ANDOVER
Archaeologists to create dig in middle of town  Eagle Tribune 10/31/00
Developers of Powder Mill Square will demolish six historic houses on North Main St.

By Shawn Regan
Eagle-Tribune Writer

ANDOVER — Developers of the Powder Mill Square complex have agreed to an archaeological dig of the historic five acre property wedged between North Main Street, Stevens Street and the Shawsheen River.
   On a large, crumbling parking lot — perhaps the site of a 1776 powder mill where minuteman once filled their kegs with ammunition to fight British soldiers—town officials met last week with neighbors and the developers who want to build a medical office building and 72 apartments.
   NorthPoint Realty Development Corp. received approval earlier this year from the Planning Board and Conservation Commission to build on the mill site.
   Selectmen visited the site after receiving a request from the Andover Preservation Commission to join it in asking the Massachusetts Historical Commission and the Executive Office of Environmental Affairs to mandate the study.
   After a 30-minute, onsite briefing of the project, selectmen moved the meeting to the Town Offices, where they voted unanimously to support the comnilssion.
   The exact location of the old powder mill, the first in the country, has yet to be proven, Andover- Preservation Commission Chairman Karen M. Herman said. But, she added, the site has a long and rich history of historically important buildings and industry. The dozens of droopy Catalpa bean trees which surround the property were planted in 1917 by Andover school children, she said.
   Archeologists will look for remnants of historical structures buried on the property, such as the old powder mill, built by Samuel Phillips Jr., founder of Phillips Academy.

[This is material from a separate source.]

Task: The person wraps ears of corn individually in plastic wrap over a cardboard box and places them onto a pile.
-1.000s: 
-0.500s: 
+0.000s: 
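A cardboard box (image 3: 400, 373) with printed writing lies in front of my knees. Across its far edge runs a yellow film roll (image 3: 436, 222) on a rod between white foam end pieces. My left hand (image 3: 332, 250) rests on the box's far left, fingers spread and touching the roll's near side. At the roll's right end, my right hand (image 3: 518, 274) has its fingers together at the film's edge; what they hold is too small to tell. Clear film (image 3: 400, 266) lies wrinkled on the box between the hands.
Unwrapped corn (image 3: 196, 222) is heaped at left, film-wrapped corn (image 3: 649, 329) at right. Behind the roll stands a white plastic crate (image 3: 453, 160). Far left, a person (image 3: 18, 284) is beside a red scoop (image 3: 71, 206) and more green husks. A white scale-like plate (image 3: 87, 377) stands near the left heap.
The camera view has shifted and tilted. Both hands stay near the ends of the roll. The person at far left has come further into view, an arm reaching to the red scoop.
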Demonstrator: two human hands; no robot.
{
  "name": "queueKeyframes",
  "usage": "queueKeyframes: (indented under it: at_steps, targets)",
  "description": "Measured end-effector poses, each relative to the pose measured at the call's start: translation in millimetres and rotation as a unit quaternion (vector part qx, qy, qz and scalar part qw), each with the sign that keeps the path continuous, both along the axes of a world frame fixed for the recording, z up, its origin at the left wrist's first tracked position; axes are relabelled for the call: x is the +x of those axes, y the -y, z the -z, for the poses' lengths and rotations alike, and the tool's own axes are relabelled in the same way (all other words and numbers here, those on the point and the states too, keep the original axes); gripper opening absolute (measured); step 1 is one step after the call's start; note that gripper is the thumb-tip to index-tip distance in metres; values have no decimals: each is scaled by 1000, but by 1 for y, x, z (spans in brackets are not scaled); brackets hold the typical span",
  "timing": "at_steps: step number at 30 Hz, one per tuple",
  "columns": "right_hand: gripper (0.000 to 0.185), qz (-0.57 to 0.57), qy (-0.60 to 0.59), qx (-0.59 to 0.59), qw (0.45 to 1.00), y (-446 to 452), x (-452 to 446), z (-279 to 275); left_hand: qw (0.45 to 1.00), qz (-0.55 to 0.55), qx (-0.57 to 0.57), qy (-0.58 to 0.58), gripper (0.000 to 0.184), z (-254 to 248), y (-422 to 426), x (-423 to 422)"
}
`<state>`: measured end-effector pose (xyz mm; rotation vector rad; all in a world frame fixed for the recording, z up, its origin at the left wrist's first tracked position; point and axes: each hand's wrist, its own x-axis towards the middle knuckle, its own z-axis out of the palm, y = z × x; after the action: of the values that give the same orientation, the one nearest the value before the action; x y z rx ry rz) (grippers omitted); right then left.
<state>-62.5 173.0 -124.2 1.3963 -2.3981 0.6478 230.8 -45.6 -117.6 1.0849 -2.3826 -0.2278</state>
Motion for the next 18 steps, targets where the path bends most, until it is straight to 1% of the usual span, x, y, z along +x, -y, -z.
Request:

   Mrs. Herman said the commission fears the project — which includes demolishing six old houses on North Main Street — will permanently harm the town's most historic area.
   "We're talking about a large number of buildings to be lost in a National Registry District," Mrs. Herman said. "Not only will we lose a residential part of North Main Street, but combined with widening the road, this is a recipe for future commercial development and the loss of the historical district."
   Mitchell Mulholland, an archeologist with the University of Massachusetts, just retained by NorthPoint, said the dig, no matter what is found, would not stop the project.
   "Archeology doesn't stop projects," Mr. Mulholland said. "If we find something, we'll try to move a walkway or a parking lot. If it's something we can't move, we go to the next step and see if it's something for the National Register of Historic Places. They're the one that makes the call."
   "If something of high historical importance is found under a major building, we can try to excavate it out of the area."
   Northpoint's Louis P. Minicucci said the best scenario would be to save the homes, but added that they are too dilapidated to keep.
   "So we said, if we can't keep the homes, we'd like to replicate the architecture as closely as possible," he said.
   To that end, Mr. Minicucci said the office buildings and the apartments will be "the Georgian Colonial-style architecture once common in Shawsheen."